Try it
Could you write out the listing below again, exactly?

Information given
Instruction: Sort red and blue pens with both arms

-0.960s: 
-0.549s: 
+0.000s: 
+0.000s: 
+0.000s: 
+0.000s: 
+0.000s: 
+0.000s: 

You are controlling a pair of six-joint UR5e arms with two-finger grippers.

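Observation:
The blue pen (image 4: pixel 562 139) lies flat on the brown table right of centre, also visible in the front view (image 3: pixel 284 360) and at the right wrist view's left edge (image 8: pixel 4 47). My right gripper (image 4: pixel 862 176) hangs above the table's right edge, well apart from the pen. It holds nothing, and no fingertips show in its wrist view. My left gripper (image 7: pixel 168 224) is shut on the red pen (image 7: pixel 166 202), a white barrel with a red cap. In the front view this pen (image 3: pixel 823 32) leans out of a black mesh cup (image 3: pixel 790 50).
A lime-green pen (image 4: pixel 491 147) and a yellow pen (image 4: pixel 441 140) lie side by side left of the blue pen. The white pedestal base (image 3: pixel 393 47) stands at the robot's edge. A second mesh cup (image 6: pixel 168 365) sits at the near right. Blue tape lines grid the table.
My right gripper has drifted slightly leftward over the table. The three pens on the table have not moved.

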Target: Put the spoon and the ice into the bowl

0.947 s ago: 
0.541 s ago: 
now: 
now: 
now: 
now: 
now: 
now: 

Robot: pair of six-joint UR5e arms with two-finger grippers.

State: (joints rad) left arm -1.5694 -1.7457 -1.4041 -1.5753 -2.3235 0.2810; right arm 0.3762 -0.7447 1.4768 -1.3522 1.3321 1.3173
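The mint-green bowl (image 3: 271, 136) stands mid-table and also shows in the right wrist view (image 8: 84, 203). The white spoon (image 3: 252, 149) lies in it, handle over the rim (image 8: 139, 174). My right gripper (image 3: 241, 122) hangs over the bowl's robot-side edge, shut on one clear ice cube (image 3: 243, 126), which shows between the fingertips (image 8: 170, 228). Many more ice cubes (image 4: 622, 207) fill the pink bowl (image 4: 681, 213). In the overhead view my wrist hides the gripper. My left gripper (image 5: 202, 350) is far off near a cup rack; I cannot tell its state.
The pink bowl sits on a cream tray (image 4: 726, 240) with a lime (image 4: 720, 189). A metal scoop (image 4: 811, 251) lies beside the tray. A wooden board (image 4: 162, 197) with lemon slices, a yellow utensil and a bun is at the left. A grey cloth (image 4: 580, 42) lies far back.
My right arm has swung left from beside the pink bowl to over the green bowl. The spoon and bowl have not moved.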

Solution for this exercise
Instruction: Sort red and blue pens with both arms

-0.960s: 
-0.549s: 
+0.000s: 
+0.000s: 
+0.000s: 
+0.000s: 
+0.000s: 
+0.000s: 

You are controlling a pair of six-joint UR5e arms with two-finger grippers.

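Observation:
The blue pen (image 4: pixel 562 139) lies flat on the brown table right of centre, also visible in the front view (image 3: pixel 284 360) and at the right wrist view's left edge (image 8: pixel 4 47). My right gripper (image 4: pixel 862 176) hangs above the table's right edge, well apart from the pen. It holds nothing, and no fingertips show in its wrist view. My left gripper (image 7: pixel 168 224) is shut on the red pen (image 7: pixel 166 202), a white barrel with a red cap. In the front view this pen (image 3: pixel 823 32) leans out of a black mesh cup (image 3: pixel 790 50).
A lime-green pen (image 4: pixel 491 147) and a yellow pen (image 4: pixel 441 140) lie side by side left of the blue pen. The white pedestal base (image 3: pixel 393 47) stands at the robot's edge. A second mesh cup (image 6: pixel 168 365) sits at the near right. Blue tape lines grid the table.
My right gripper has drifted slightly leftward over the table. The three pens on the table have not moved.
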
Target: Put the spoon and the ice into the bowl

0.947 s ago: 
0.541 s ago: 
now: 
now: 
now: 
now: 
now: 
now: 

Robot: pair of six-joint UR5e arms with two-finger grippers.

State: (joints rad) left arm -1.5694 -1.7457 -1.4041 -1.5753 -2.3235 0.2810; right arm 0.3762 -0.7447 1.4768 -1.3522 1.3321 1.3173
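The mint-green bowl (image 3: 271, 136) stands mid-table and also shows in the right wrist view (image 8: 84, 203). The white spoon (image 3: 252, 149) lies in it, handle over the rim (image 8: 139, 174). My right gripper (image 3: 241, 122) hangs over the bowl's robot-side edge, shut on one clear ice cube (image 3: 243, 126), which shows between the fingertips (image 8: 170, 228). Many more ice cubes (image 4: 622, 207) fill the pink bowl (image 4: 681, 213). In the overhead view my wrist hides the gripper. My left gripper (image 5: 202, 350) is far off near a cup rack; I cannot tell its state.
The pink bowl sits on a cream tray (image 4: 726, 240) with a lime (image 4: 720, 189). A metal scoop (image 4: 811, 251) lies beside the tray. A wooden board (image 4: 162, 197) with lemon slices, a yellow utensil and a bun is at the left. A grey cloth (image 4: 580, 42) lies far back.
My right arm has swung left from beside the pink bowl to over the green bowl. The spoon and bowl have not moved.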

Besides the given answer, there is nothing more to add.